Me acomodé en la cama y una vez que puse la cabeza en la almohada él se sentó ante su escritorio y cerró los ojos un momento, al abrirlos comenzó a contarme una historia. La continuación de la historia que yo había creado con su mundo.

A veces me costaba trabajo entenderlo y él se daba cuenta; entonces dejaba de hablar, se paraba de su silla y representaba con su cuerpo, su voz y sus gestos todo lo que con su voz no podía. Esa tarde no se lo dije, pero me hubiera gustado que me contara todo el cuento así: con sus manos y su cuerpo.

Fue la primera vez en muchos meses que pude dormir.

 

La resolana matutina me despertó, y para mi sorpresa estaba metida en mis sábanas. Froté mis ojos y me levanté. Olfateando desayuno baje las escaleras rumbo a la cocina. Mis abuelos, mis hermanos y mis padres estaban sentados en la mesa comiendo hotcakes y cuando se dieron cuenta de que los observaba desde el umbral se quedaron callados con plácidas sonrisas. Mamá me invitó a sentarme junto a ella y me sirvió tres vaporosos pasteles, puso a mí alrededor la miel de maple y la mantequilla suave que a papá le gusta, llenó mi vaso con jugo de naranja y siguió comiendo su desayuno. Los demás la imitaron.

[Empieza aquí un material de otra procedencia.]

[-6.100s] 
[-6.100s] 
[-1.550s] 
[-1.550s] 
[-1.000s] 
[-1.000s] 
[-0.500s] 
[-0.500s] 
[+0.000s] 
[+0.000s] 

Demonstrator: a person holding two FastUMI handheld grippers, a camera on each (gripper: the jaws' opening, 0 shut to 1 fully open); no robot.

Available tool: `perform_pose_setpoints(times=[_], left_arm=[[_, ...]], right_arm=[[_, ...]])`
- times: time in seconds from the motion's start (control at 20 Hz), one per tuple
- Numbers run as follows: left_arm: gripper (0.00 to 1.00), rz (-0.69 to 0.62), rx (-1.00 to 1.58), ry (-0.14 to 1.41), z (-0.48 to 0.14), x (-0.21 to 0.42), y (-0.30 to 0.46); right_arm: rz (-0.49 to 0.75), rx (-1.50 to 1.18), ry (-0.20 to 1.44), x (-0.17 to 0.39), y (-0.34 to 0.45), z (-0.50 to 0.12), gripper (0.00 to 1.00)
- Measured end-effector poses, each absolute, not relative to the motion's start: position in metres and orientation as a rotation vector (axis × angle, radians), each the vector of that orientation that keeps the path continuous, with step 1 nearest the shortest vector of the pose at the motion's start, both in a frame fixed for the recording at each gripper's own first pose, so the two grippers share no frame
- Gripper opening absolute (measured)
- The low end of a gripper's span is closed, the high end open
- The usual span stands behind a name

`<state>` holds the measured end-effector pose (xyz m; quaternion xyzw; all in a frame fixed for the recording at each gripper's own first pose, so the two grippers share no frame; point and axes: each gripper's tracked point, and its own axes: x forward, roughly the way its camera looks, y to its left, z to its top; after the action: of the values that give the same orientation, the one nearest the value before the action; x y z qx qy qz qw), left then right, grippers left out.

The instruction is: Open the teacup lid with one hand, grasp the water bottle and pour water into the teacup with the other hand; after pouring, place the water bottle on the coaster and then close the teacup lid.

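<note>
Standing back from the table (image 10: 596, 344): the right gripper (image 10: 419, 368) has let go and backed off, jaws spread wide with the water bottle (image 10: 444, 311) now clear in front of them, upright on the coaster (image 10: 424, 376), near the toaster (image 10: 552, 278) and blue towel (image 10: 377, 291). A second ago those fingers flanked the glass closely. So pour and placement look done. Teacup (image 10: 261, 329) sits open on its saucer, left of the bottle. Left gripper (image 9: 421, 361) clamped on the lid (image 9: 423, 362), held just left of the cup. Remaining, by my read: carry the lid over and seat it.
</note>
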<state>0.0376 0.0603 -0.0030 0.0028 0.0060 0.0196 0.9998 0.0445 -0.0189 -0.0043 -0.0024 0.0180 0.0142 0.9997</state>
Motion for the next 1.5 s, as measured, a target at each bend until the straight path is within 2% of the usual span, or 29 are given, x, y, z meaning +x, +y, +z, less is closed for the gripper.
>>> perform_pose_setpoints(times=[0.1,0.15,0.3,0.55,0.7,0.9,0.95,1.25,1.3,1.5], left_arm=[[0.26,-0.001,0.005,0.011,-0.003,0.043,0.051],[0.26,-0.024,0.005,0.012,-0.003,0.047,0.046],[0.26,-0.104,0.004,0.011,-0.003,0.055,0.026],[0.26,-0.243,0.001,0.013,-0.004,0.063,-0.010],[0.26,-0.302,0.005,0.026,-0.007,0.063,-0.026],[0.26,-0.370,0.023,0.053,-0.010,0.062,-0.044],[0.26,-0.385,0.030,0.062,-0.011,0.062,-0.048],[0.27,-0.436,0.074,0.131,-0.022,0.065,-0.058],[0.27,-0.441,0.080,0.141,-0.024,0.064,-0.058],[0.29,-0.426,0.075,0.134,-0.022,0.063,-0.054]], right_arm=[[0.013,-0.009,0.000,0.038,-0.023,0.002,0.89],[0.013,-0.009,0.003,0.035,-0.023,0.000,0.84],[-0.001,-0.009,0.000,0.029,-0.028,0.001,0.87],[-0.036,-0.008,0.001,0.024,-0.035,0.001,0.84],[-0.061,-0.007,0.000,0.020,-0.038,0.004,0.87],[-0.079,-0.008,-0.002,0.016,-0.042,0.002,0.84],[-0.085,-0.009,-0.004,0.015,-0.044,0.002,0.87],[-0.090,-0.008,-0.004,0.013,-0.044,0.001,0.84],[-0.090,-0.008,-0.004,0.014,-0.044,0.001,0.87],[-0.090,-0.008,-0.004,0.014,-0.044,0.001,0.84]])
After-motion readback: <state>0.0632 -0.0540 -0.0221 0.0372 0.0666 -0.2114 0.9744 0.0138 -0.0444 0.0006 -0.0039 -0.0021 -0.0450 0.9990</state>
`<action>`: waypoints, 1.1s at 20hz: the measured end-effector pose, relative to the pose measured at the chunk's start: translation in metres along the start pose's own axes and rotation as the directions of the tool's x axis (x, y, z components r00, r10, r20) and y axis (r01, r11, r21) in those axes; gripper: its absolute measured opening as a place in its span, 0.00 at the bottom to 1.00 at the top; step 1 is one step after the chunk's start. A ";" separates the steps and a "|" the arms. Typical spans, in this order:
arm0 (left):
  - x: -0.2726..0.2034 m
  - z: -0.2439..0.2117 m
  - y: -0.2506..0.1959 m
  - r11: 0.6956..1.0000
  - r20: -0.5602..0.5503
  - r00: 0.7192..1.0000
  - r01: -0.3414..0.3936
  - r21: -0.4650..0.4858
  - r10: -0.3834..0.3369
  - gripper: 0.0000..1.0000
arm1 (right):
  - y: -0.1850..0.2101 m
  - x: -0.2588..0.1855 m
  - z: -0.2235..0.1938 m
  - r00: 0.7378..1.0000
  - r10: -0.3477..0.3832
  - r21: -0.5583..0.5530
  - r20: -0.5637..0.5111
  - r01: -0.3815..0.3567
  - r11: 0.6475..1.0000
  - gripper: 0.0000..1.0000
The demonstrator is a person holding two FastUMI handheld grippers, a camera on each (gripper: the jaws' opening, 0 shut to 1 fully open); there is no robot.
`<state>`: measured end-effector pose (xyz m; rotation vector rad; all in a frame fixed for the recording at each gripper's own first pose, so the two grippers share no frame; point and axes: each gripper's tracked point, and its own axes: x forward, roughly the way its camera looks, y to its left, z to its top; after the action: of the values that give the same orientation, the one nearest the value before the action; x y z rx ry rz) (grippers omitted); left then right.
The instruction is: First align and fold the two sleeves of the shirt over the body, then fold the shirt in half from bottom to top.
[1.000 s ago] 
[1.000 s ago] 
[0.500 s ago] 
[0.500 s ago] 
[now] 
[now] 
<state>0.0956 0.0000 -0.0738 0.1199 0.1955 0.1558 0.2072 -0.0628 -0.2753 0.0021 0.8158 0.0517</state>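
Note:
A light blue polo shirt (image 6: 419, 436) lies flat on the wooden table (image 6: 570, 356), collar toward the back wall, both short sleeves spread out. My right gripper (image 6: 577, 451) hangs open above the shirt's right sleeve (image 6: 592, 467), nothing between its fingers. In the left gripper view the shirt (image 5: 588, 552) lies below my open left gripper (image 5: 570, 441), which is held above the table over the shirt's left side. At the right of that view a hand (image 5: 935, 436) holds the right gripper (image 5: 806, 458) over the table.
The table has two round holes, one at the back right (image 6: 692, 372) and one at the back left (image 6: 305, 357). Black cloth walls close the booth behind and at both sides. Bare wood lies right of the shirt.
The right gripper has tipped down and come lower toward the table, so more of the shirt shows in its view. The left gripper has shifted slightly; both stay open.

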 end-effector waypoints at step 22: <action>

Julián, el mayor de mis hermanos fue el primero en mencionar la increíble pinta que tenía mi rostro. Sin ojeras y sonriente. Siguieron los abuelos, felices no sólo de mi somnoliento éxito si no de que también ellos pudieron dormir tranquilamente después de la permanente inquietud de que cayera de mi cama tratando de huir de los dragones que cada noche me perseguían. Papá emanaba y absorbía la misma tranquilidad de los abuelos al mismo tiempo que disfrutaba el no tener que escuchar la narración de mi pesadilla. Mamá y Esteban sólo se sonreían, cómplices.

Terminé mis tres hotcakes y me serví dos más. Esa mañana el ámbar obscuro de la miel de maple sabía mejor, el jugo de naranja no estaba ácido y por supuesto, los hotcakes estaban doblemente esponjados. Siempre fui lenta en comer, me gustaba observar mi entorno una y otra vez y preparar con esmero cada bocado. Comer era otro de esos actos en los que empezaba acompañada y terminaba en mi planeta. Para cuando desperté del transe matutino todos me oteaban sobre sus tazas de café. Mi mamá observó cuando terminé de tragar la última torre de miel, mantequilla y nubes de sartén y procedió a preguntar

-¿Cómo te fue ayer con tu amigo Antonio?-

Me escondí en el jugo de naranja y en la pulpa atrapada en las orillas del vaso

-Bien- Dije, tímida –Divertido-

Ninguno dijo nada, pero todos sonrieron.